When it comes to credit unions and banks, think about the movie You’ve Got Mail. Do you want The Shop Around The Corner (i.e. credit union), the adorable albeit expensive independent bookstore that Meg Ryan inherited from her mom? Or do you prefer Foxbooks (i.e. bank), Tom Hanks’ multi-million dollar franchise that boasts coffee, club chairs, and reasonably-priced merchandise? Credit unions are all about their members and keeping them happy while banks are more about making money and pleasing their shareholders.

Fortunately, your money is safe regardless of which place you choose because both credit unions and banks are both protected by the federal government: The Federal Deposit Insurance Corporation (FDIC) insures deposits at banks and the National Credit Union Administration (NCUA) insures deposits at credit unions.

Okay, but how does that affect how they actually work?

For starters, you have to learn some new terminology. For example, banks have savings accounts while credit unions have share accounts. Banks have customers while credit unions have members.

But it’s not just about the words they use. Banks and credit unions differ in other ways:

Eligibility

Banks are open to all while credit unions are more restrictive and affiliated with specific regions, people, or groups. (Pro tip: Find a credit union here!)

Convenience

Banks (branches and ATMs) are everywhere. Even the largest credit unions can’t compete with the sheer volume of banks and what they offer including 24/7 customer service, morning and evening bank hours, and technological advances including online banking and apps. That being said, what credit unions may lack on the app store, they strongly provide in customer service (which is severely lacking at big banks, in my opinion).

Costs

Banks tend to have higher fees than credit unions. They also have low interest earnings on deposit accounts, high interest rates on loans, and high overdraft fees. However, they have incredible credit card rewards. When it comes to credit unions, however, be prepared to pay a one-time membership fee which usually costs between five and twenty dollars. And although banks usually don’t have membership fees, most require a minimum amount to open an account with them.

Taxes

Since banks are for-profit, they pay state and federal taxes. But since credit unions are nonprofit, they do not (although they still pay payroll, sales, and property taxes). Because credit unions are exempt from paying state and federal taxes (and since they’re non-profit), they’re able to maintain cheaper rates.

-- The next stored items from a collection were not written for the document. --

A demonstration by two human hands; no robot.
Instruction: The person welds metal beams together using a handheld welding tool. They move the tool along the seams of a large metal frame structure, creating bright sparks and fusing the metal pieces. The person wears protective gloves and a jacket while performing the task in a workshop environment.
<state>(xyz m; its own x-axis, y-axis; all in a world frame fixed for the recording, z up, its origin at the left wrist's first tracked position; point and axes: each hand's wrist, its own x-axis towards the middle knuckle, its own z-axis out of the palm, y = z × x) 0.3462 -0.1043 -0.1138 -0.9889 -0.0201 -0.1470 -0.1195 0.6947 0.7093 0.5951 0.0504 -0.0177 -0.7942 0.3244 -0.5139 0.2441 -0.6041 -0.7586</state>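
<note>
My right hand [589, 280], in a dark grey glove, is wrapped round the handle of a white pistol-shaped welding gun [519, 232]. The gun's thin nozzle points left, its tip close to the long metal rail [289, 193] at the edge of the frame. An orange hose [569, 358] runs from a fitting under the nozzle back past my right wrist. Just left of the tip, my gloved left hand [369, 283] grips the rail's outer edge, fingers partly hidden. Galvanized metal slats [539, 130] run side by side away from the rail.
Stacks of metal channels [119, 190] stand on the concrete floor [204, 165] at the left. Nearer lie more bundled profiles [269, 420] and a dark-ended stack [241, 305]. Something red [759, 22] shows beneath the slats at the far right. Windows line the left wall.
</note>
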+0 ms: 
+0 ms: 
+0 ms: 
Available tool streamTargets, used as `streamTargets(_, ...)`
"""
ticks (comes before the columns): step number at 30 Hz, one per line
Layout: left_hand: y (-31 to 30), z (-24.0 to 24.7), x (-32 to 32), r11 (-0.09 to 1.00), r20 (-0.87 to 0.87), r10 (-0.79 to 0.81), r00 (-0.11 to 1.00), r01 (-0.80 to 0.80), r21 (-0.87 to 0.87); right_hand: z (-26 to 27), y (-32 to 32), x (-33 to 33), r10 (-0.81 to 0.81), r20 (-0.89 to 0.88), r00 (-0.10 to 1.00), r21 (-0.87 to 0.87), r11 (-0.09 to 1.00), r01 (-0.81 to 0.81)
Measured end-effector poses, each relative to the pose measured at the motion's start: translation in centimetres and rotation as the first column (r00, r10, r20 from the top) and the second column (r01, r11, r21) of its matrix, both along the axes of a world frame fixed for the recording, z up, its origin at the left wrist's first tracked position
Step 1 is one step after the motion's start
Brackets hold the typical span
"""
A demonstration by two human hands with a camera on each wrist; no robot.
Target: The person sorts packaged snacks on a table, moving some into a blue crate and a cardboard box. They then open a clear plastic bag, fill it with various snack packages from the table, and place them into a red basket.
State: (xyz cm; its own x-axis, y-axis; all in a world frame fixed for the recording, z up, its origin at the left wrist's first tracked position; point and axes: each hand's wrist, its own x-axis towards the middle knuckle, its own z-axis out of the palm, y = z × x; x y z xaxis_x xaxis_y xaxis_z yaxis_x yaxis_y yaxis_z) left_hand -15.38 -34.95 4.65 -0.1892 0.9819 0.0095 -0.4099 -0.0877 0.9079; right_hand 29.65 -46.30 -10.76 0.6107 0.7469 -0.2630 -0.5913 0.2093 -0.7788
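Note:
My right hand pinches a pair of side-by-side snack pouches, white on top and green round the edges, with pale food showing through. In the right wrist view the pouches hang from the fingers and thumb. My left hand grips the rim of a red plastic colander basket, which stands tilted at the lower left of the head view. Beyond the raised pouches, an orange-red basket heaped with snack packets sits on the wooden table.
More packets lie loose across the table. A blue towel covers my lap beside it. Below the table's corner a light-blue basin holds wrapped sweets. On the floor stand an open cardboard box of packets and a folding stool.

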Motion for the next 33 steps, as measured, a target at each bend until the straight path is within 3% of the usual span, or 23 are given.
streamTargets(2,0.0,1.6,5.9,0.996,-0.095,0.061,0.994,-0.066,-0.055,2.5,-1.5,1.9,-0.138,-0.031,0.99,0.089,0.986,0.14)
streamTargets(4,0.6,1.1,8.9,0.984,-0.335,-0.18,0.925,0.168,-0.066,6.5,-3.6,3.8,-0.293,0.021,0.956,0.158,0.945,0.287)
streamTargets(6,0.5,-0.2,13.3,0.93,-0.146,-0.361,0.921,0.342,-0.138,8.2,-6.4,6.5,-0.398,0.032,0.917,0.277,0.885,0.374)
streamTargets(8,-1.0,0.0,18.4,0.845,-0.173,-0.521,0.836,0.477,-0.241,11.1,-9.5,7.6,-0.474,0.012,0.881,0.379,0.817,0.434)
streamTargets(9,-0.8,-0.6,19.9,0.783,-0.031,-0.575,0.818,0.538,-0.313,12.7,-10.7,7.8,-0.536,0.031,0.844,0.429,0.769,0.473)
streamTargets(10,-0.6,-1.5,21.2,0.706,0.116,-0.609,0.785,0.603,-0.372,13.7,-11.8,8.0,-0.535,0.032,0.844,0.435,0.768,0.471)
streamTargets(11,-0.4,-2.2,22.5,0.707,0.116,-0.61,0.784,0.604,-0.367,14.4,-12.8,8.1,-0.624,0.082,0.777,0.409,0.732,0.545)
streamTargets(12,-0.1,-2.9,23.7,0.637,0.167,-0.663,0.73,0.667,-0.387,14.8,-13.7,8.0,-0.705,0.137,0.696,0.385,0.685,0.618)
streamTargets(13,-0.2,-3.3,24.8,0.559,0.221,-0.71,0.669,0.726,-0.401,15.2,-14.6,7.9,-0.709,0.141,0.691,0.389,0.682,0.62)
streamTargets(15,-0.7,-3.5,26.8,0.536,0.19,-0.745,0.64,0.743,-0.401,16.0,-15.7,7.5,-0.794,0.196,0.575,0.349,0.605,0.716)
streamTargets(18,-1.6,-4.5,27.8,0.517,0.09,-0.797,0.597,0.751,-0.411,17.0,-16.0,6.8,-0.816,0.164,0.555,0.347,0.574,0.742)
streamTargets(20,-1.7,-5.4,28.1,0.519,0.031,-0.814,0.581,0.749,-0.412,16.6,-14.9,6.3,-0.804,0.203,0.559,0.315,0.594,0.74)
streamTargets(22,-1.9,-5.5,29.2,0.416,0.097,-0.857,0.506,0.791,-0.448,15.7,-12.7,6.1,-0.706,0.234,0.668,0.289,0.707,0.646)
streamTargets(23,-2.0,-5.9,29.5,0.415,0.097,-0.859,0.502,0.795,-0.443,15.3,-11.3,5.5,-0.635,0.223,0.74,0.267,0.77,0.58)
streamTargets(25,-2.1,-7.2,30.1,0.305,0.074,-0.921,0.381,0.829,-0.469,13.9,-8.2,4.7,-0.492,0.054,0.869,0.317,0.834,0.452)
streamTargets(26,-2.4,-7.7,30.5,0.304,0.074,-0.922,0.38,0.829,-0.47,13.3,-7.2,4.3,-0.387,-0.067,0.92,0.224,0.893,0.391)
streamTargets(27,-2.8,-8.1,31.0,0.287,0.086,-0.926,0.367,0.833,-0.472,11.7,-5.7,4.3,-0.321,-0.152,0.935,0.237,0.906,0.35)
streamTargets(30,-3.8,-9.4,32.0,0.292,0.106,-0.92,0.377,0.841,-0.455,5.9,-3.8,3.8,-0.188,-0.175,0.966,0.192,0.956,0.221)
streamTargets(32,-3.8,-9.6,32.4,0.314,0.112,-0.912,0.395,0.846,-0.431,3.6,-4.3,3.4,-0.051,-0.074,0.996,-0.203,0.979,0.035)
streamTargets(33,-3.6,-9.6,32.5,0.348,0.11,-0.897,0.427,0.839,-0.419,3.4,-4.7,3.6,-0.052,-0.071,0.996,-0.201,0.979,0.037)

In a nutshell, the pros of credit unions are that they tend to have better service, lower fees, better rates, customer-focused banking, and a more personal approach. However, the cons of credit unions are that they have fewer branches, fewer ATMS, less convenience, and poor online options.

Who is switching?

Fee-conscious people who are sick of big banks making all the big bucks and being on hold for seven hours.

Oh, and students.

Credit unions – especially university-affiliated ones – are great options for students. In fact, there are about six hundred credit unions nationwide that are either educational or health institutions. University-affiliated credit unions often try to help students build and maintain good credit habits by (occasionally) waiving fees, waiting a few days to charge late fees, or holding classes about credit cards.

Which is better?

Honestly, it’s all about personal preference. You have to ask yourself what you want and decide which is best for you and your money. Are low rates on loans or high rates on deposits important? Or is convenience and accessibility all you really need to be happy? If you don’t need a lot of fanfare, credit unions are a solid choice. But if accessibility and convenience are what you need, you should probably choose a bank.

Ask around, shop around, and do your due diligence. Research and find out what works best for you. Money – both having and saving – is pretty important so make sure you find a place that protects it all.